Funders willingness to support true indirect costs and not limit indirect costs to “2%” or some other arbitrary number that doesn’t relate to program operations.

“I would love the feedback of what we could be doing better.”

“Simplify the process and the volume of supportive information asked to provide, especially if the funder is a long term supporter of a specific project, and/or we provided the supportive information recently.” 

“Talking to a grant officer about whether a grant is possible would be nice.  Currently, the grants have become extremely difficult and time consuming.  They are all so different. Each grant asks different questions.
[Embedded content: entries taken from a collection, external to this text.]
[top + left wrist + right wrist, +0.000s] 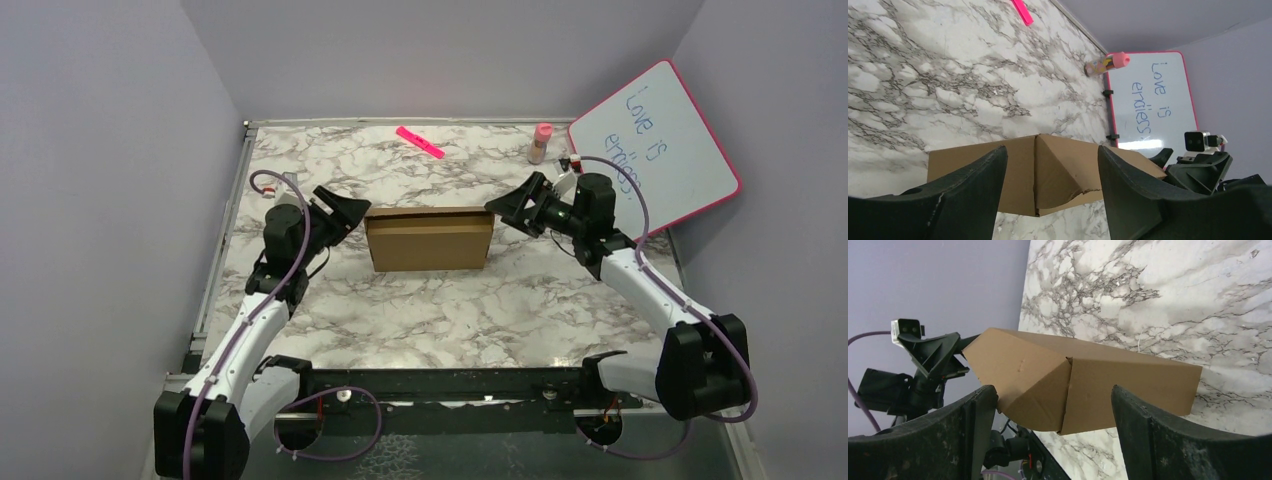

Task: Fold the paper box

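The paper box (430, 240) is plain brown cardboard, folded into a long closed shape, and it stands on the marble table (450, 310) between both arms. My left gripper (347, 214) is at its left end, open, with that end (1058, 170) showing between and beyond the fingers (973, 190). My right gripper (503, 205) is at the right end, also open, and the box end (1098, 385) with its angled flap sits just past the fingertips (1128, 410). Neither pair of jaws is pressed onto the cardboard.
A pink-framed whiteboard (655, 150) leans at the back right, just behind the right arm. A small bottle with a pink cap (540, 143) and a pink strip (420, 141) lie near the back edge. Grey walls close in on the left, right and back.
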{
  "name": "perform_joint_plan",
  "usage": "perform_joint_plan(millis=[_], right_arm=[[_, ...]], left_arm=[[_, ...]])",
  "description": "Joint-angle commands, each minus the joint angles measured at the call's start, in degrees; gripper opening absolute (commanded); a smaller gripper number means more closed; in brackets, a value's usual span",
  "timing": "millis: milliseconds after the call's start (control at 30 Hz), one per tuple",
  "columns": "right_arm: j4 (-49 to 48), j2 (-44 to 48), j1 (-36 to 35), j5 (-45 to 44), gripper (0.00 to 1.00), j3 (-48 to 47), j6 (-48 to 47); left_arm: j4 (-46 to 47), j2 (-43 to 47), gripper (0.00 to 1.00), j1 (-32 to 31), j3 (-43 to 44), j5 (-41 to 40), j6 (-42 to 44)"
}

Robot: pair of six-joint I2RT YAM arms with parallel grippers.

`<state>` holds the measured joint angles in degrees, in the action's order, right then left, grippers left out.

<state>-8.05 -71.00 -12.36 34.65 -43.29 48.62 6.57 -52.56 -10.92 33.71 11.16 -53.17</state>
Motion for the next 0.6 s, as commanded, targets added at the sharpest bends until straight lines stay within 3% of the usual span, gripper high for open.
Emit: perform_joint_plan(millis=[0, 400, 567], right_arm=[[-4.1, -0.8, 0.3, 3.7, 0.87, 2.3, 2.3], [-9.3, -1.8, 0.3, 5.0, 0.79, 6.5, 4.7], [-12.4, -3.5, 0.3, 6.2, 0.72, 8.2, 4.8]], left_arm=[[5.4, -1.5, 0.65, 0.6, -1.2, 5.7, -1.9], [10.4, -1.7, 0.43, 1.4, -5.9, 9.6, -6.0], [11.2, -1.9, 0.39, 1.4, -7.3, 10.4, -5.3]])
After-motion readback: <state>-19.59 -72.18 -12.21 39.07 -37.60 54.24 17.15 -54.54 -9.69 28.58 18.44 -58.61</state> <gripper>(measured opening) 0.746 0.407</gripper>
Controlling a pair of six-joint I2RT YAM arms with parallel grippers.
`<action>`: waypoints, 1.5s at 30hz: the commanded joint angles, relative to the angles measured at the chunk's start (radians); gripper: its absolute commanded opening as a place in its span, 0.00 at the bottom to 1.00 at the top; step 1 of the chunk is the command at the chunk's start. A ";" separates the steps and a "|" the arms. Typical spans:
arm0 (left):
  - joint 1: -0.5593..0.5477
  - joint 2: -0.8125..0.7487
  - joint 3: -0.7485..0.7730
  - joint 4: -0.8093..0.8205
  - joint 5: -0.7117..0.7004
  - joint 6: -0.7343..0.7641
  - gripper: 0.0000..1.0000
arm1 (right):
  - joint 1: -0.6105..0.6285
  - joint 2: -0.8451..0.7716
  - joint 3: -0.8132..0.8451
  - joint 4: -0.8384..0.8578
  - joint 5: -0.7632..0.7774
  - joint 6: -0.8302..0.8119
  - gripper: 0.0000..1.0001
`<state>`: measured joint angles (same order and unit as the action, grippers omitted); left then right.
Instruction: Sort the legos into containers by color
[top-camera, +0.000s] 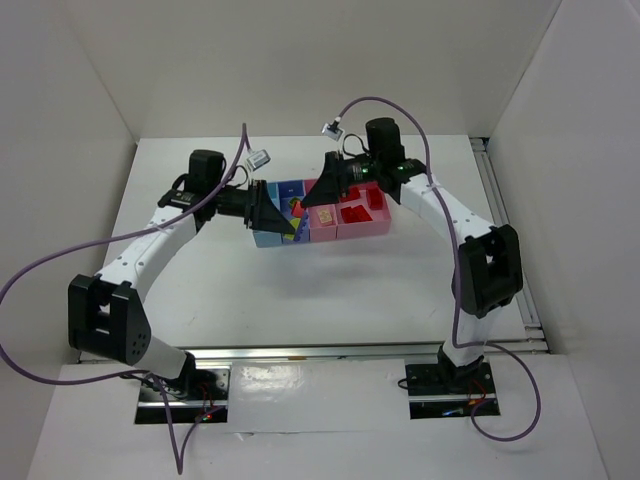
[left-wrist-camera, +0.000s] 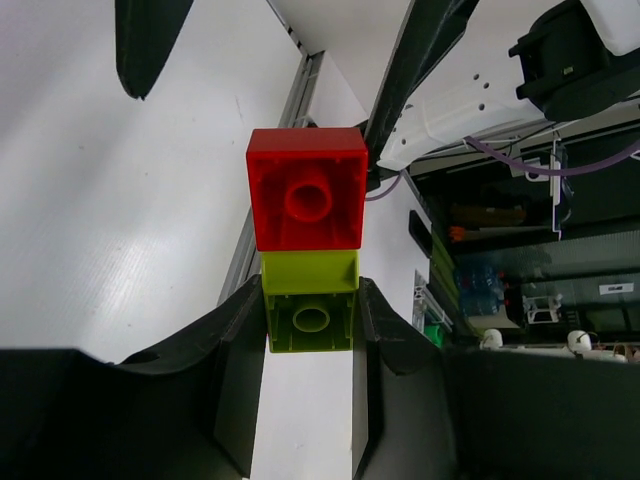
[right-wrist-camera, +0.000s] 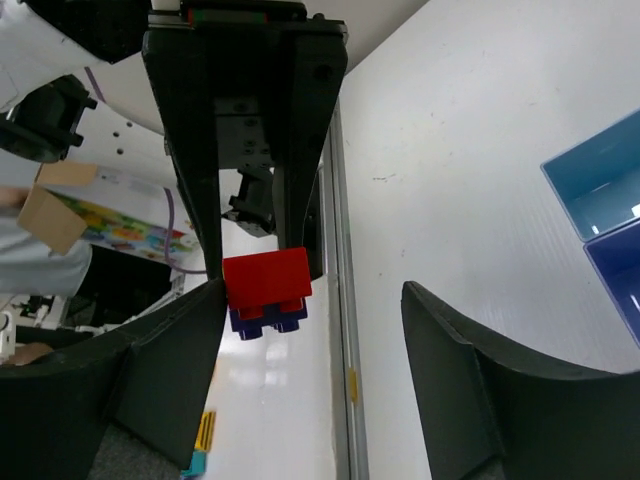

If they don’t want to talk with perspective grantees, it would be nice if they all agreed on the same questions.”    

“Some funders are interested funding projects but require an amount of work that does not align with the funding amount.”

“Wage equity across the sector; funding COL increases for salary and healthcare to help us retain good staff.”

“Recognition that program overhead is a vital piece of program funding. It’s not possible to run a program or organization without overhead.”

“The State does none of the above.  It is not the Contract Managers, it is the state bureaucracy. We need communication.  We need fair contracts, timely payments, full cost funding, cost of living increases. If they won’t provide COLAS, then decrease the Level of Service. Please allow us to pay our employees a living wage.  Buy vehicles when transportation is part of the contract.  Pay for sanitation when it is required.  When making increasing technological demands, please provide equipment.  When making increasing service demand, increase payment or lower level of service….We send the same supporting documents every year.   Give us credit for staying open and serving the state’s families, even when the State was closed and needed our contact reports.  We feel so unappreciated….The agencies are not supported.”

Doing Good Better, a partnership of the Council of New Jersey Grantmakers and the New Jersey Center for Nonprofits, is a community of funders and nonprofits taking action against the power imbalances and racial inequities in philanthropy, nonprofits and government.